For more information, please contact: Paul Wagman at 314-982-1726 or [email protected]

Citygarden./The Fountains

The sine qua non of any oasis is water. Citygarden, an urban oasis designed to offer a multitude of pleasures, features three very different kinds of fountains offering very distinct kinds of experiences.

At the garden’s southeast corner, one of its main entry points, the massive Eros Bendato sculpture rests atop a tilted granite disk. Sheeting across a portion of that disk, a scrim of water helps soften the entry experience and create a welcoming atmosphere.

At the border between the central band of the garden and its northern band is a split- level basin, 180 feet long, 20 feet wide, and 16 inches deep. The upper basin provides a calm, reflective pool near the café and upper terrace, and encircles Aristide Maillol’s renowned “La Riviere.” The lower basin stretches along the foot of the long limestone wall that arcs across the length of the garden on an east- west axis. Between them is a 40-foot wide break in the wall where the water from the upper basin cascades in a dramatic six-foot waterfall, evoking the seepage and plunge of water from the limestone outcrops along the area’s great rivers. The waterfall not only offers visual excitement, but heightens the sense of refuge by muffling the sounds of the nearby city streets.

The third fountain is, in a sense, 102 fountains. The garden’s western block features one of the largest “play fountains” in the United States — a plaza, 120 feet long by 36 feet wide, where 102 nozzles arranged in a grid shoot water as high as six feet. Controlled by an on-site computer, the nozzles can spray in ever-changing patterns — and, each evening, in all the colors of the rainbow. The bluestone surface of the plaza is slip-resistant. Not only will children want to play there; on hot summer days adults may be tempted to find respite too.

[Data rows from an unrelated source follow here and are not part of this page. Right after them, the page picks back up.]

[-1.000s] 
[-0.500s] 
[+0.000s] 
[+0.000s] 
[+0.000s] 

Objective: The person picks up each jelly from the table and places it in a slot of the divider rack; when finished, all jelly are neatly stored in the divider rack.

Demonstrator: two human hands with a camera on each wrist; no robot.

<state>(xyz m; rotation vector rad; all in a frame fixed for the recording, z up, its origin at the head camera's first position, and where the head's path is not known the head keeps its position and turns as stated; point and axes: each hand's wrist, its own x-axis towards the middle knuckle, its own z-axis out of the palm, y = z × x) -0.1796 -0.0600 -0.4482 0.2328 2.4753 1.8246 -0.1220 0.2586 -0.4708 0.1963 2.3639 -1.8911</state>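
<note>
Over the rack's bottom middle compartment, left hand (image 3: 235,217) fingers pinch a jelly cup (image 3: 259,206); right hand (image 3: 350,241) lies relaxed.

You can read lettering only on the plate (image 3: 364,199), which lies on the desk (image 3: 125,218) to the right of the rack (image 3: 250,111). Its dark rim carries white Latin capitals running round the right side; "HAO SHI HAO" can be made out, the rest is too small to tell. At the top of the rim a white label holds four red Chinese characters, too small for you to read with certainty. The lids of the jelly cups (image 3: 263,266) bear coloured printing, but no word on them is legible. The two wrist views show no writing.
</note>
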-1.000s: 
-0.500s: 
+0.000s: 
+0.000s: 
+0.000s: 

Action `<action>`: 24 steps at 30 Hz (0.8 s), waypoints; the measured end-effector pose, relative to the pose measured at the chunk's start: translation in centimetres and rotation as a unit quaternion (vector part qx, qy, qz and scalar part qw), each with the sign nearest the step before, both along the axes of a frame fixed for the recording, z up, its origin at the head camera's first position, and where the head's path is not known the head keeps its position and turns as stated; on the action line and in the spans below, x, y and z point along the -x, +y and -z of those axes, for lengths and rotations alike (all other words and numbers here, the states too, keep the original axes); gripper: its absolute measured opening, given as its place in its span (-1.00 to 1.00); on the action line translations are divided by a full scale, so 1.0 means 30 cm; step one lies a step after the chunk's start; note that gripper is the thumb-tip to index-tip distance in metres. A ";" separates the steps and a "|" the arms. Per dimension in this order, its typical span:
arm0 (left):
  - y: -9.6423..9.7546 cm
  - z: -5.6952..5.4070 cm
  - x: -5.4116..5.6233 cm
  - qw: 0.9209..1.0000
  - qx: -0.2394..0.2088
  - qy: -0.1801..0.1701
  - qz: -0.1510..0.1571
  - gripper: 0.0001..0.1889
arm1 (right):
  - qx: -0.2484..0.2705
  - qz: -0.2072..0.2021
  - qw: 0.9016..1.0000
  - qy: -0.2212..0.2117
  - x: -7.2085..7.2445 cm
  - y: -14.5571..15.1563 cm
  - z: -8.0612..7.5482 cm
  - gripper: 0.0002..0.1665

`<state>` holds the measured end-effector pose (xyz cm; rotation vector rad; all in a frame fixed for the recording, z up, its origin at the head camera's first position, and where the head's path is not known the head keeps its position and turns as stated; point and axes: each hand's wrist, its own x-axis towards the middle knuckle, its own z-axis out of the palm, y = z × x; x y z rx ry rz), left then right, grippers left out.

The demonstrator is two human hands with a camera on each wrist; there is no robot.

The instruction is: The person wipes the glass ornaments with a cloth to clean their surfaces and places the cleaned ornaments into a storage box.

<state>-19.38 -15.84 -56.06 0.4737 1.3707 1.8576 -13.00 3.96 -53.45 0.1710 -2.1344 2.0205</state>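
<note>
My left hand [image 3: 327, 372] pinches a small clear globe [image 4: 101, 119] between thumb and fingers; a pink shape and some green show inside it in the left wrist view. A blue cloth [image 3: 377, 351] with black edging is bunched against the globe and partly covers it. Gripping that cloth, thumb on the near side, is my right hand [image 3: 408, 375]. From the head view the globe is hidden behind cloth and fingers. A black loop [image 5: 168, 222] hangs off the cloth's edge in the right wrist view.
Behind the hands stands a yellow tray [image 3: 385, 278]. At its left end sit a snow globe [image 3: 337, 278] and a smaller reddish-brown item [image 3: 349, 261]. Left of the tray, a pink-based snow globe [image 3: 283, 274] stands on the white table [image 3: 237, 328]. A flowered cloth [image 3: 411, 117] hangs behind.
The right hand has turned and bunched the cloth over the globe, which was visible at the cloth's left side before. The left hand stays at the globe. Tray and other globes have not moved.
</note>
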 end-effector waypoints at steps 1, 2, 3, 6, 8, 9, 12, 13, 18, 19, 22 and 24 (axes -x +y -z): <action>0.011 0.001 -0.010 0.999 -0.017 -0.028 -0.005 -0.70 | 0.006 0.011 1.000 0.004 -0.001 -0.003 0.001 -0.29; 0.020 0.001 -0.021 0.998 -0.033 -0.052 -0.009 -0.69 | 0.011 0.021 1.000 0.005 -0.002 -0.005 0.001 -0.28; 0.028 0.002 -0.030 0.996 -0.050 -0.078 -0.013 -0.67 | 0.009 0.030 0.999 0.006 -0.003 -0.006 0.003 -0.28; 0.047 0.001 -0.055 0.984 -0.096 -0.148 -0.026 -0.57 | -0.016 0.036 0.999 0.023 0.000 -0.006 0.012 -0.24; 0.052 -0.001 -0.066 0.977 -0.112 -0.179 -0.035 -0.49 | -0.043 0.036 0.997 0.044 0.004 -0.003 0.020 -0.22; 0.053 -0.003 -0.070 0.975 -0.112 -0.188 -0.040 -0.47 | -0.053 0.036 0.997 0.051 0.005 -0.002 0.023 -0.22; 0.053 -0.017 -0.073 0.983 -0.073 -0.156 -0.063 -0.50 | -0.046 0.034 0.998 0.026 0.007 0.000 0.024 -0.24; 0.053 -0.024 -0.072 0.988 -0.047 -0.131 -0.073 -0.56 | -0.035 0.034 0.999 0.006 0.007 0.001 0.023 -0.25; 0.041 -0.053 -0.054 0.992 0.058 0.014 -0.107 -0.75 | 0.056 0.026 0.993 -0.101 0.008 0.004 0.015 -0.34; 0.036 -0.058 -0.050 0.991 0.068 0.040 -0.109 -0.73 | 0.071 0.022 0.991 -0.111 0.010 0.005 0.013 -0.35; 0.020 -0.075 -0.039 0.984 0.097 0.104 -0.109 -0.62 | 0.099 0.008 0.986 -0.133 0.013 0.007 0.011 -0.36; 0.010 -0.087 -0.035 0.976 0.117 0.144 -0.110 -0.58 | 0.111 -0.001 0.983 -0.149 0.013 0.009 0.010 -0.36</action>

A calm foil to the pulsing jets of water is provided by a still, 16 inch- deep pool of water cut out of the spray plaza in a partial circle. The still pool holds the small, contemplative sculpture “Voyage,“ by Jean-Michel Folon.

As with the rest of Citygarden, the fountains have been designed (by Nelson Byrd Woltz Landscape Architects and Hydro Dramatics of St. Louis) and built (by B. E. Scaife Plumbing Co. and Franklin Mechanical Inc. of St. Louis) with a high degree of environmental consciousness. The spray plaza is especially notable in this regard. The lighting is provided by energy-efficient LED technology. The water from the spray plaza flows into an underground reservoir where it is filtered and cleaned with computer-controlled equipment that minimizes the use of chlorine and other chemicals — and then re-circulated.